Take the data below and copy exactly the lines starting at the one with "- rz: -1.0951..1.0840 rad" and finishing at the one with "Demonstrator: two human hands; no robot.", both included.
━━━━━━━━
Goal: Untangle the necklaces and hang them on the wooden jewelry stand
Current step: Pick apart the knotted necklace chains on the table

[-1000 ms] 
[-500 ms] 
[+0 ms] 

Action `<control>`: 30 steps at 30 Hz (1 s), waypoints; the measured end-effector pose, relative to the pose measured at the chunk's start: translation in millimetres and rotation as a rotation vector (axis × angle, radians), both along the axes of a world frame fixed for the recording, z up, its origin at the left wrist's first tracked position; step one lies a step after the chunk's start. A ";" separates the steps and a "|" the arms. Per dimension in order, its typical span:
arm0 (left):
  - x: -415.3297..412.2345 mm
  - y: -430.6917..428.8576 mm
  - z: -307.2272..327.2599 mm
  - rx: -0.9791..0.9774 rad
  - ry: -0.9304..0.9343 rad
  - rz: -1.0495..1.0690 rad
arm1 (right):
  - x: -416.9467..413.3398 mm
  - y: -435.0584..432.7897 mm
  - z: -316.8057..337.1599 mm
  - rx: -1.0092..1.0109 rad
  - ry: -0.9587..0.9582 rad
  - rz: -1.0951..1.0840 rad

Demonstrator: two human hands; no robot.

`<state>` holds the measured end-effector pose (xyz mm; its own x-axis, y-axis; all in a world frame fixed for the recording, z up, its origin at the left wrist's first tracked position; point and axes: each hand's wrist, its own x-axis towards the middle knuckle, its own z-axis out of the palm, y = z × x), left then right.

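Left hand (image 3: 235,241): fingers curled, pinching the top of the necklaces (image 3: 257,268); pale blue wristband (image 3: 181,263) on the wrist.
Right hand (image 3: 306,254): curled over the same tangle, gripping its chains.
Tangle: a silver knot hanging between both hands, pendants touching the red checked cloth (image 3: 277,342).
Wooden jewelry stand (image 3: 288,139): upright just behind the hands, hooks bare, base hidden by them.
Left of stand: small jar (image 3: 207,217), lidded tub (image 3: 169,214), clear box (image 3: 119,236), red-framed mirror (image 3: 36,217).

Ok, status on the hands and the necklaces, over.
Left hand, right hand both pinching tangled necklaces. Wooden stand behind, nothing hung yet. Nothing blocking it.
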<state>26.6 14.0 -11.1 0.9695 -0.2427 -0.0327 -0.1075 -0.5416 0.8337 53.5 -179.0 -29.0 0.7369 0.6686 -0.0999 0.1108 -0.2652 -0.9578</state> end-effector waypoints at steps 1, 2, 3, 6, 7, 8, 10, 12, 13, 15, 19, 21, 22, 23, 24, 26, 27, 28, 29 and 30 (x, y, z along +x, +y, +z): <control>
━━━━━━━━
◆ **Answer to this exercise**:
  - rz: -1.0951..1.0840 rad

Demonstrator: two human hands; no robot.

Now the answer is complete.